For cmdline users, after installing the aspera plugin, you can do this to download the sra light data. Aspera will give you 10-100x speedup – I was downloading at 300 MB/s vs 5Mb/s with wget or ncftp (FTP download). See Morgan’s info about downloading as well. You can run this command or see it in this script.
hyphaltip $ ~/.aspera/connect/bin/ascp -k 1 -l 300M -QTr -i ~/.aspera/connect/etc/asperaweb_id_dsa.putty \ email@example.com:/sra/sra-instant/reads/ByStudy/litesra/SRP/SRP004/SRP004848 ./
Now the IDs you will have for all these files will be for the SRA accessions not the original strain numbers which may be more informative/meaningful. This can be confusing because the accession for a particular experiment is SRR080688 is the strain D110/FGSC 8870. You can get the list of the trace accession and the strain IDs in this link. Sadly there isn’t 1 place to get the SRR accession to strain name, but if you download the brief listing and then the FTP listing (as text) you can map from each ID to the other and make this file with a little bit of Perl-Fu. You can then run this renaming script which will help you rename the files using the remapping file.

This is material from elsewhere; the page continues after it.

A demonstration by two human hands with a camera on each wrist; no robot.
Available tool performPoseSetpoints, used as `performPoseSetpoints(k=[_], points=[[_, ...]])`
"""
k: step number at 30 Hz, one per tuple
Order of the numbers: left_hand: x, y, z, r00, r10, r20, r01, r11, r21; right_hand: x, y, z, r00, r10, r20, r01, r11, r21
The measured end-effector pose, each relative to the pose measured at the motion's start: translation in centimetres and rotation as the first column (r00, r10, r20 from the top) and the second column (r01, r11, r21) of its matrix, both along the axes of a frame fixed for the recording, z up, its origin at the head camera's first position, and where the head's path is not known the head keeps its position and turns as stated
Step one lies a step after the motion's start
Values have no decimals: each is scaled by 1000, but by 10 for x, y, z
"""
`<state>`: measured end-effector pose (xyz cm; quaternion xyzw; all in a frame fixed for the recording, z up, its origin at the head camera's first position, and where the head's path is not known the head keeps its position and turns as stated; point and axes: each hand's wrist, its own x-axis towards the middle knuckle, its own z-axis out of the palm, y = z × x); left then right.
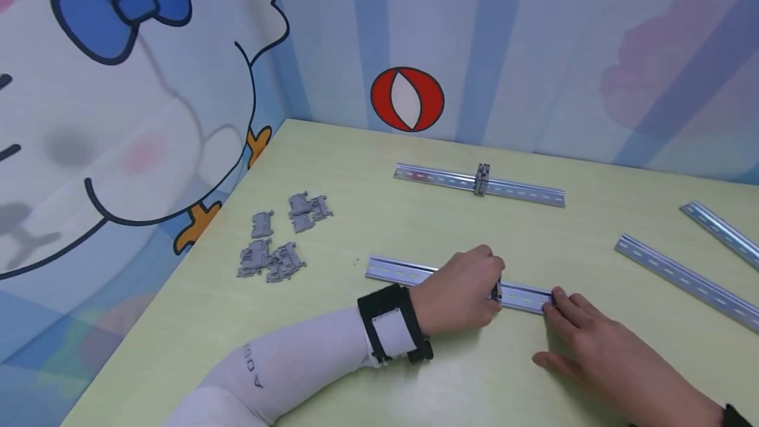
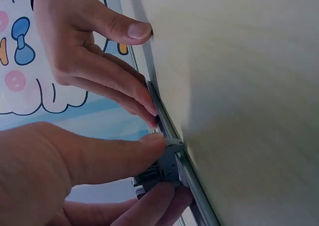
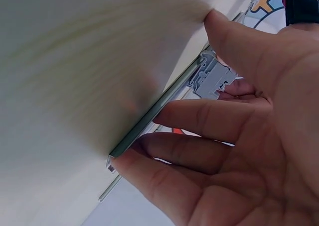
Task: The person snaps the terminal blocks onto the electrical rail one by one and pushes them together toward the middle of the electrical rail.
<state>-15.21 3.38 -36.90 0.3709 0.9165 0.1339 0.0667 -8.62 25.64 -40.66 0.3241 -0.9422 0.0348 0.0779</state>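
Observation:
My left hand (image 1: 459, 292), below a white sleeve and black wrist strap, pinches a small grey terminal block (image 3: 213, 77) between thumb and fingers. The block sits at the near metal DIN rail (image 1: 524, 298), standing across it; whether it is fully seated I cannot tell. Fairly straight fingers of my right hand (image 1: 605, 341) touch the rail's right end, with the thumb held apart on the table side. In the left wrist view the block (image 2: 170, 161) is partly hidden by the left thumb and fingers.
Several loose grey terminal blocks (image 1: 255, 257) lie in small groups on the left of the pale yellow table (image 1: 332, 361). A far rail (image 1: 528, 192) carries upright blocks (image 1: 482, 180). Two more rails, one nearer (image 1: 682, 277) and one farther (image 1: 723, 228), lie at the right. Printed walls stand behind.

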Motion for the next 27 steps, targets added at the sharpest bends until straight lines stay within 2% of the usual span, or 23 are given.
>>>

Finally to convert these to fastq you can run this dump_fastq.sh script which will dump out fastq files suitable for use in the future steps. These files are all single-end RNA-Seq but if it had been paired end, a _1.fastq and _2.fastq file would have been made for every SRA file (plus a .fastq one for reads that failed in someway).
cd SRP004848 rmdir SRR* for file in *.lite.sra do base=`basename $file .lite.sra` fastq-dump -alt 1 -A $base $file done
Together this is a pretty automated way to get the data you want, once you’ve figured out which accessions you need and how you want to rename them.